Of the \(\text{30}\) learners in a class \(\text{17}\) have black hair, \(\text{11}\) have brown hair and \(\text{2}\) have red hair. A learner is selected from the class at random.

What is the probability that the learner has black hair?
\(\frac{17}{30}\)
What is the probability that the learner has brown hair?
\(\frac{11}{30}\)
Are these two events mutually exclusive?
Yes, since each learner has only one hair colour, so \(P(\text{black and brown}) = 0\).
Are these two events independent?
No, since \(P(\text{black and brown}) = 0 \ne P(\text{black}) \times P(\text{brown})\).

\(P(M) = \text{0,45}\); \(P(N) = \text{0,3}\) and \(P(M \text{ or } N) = \text{0,615}\).
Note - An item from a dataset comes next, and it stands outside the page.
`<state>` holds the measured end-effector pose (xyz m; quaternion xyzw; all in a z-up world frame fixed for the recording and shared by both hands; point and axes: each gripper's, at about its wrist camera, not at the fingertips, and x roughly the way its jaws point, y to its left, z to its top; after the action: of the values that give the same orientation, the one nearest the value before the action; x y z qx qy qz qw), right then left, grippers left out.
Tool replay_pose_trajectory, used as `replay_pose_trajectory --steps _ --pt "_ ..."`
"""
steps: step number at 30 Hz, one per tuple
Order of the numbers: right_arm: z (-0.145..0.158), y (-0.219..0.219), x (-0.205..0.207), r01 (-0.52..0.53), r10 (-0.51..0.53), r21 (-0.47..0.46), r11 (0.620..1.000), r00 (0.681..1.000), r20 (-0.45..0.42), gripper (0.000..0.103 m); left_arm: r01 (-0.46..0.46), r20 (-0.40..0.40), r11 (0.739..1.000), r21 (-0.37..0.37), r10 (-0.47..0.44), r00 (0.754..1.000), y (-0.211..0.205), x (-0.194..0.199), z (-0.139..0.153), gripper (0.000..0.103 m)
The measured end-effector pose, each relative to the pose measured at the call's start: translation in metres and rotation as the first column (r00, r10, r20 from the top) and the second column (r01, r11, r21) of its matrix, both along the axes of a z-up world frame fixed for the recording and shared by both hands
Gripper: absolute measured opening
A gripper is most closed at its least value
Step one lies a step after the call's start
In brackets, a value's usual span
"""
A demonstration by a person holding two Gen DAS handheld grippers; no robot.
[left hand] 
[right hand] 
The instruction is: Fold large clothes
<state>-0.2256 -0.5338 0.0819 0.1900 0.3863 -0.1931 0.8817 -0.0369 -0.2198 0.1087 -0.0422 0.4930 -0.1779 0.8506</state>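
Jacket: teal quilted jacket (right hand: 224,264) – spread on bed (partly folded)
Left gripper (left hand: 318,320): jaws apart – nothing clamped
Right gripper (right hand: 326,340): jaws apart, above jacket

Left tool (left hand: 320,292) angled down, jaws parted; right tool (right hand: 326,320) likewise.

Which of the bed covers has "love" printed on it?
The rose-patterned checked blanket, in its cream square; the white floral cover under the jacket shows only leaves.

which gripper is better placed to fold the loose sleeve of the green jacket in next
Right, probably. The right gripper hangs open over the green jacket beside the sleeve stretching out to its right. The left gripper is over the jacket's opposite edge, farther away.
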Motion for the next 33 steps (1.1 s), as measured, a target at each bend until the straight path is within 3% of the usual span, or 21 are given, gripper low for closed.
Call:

Are the events \(M\) and \(N\) mutually exclusive, independent or neither mutually exclusive nor independent?

From the sum rule, \begin{align*} P(M \text{ and } N) &= P(M) + P(N) - P(M \text{ or } N) \\ &= \text{0,45} + \text{0,3} - \text{0,615} \\ &= \text{0,135} \end{align*} \(P(M \text{ and } N) \ne 0\), therefore the events are not mutually exclusive.

Therefore the events are independent since \[P(M) \times P(N) = \text{0,135} = P(M \text{ and } N)\]

(For enrichment)

Prove that if event \(A\) and event \(B\) are mutually exclusive with \(P(A) \ne 0\) and \(P(B) \ne 0\), then \(A\) and \(B\) are always dependent.

Proof by contradiction.

Assume that \(A\) and \(B\) are independent events. From the definition of independence, we then have \(P(A \text{ and } B) = P(A) \times P(B)\). Since \(A\) and \(B\) are mutually exclusive, we know that \(P(A \text{ and } B) = 0\). Therefore \(P(A) \times P(B) = 0\).

For the product of two numbers to be zero, at least one of the two numbers must be zero. But in the problem statement, we were told \(P(A) \ne 0\) and \(P(B) \ne 0\). Therefore we have a contradiction and our original assumption, that \(A\) and \(B\) are independent events, must be false.

Conclusion: \(A\) and \(B\) are dependent.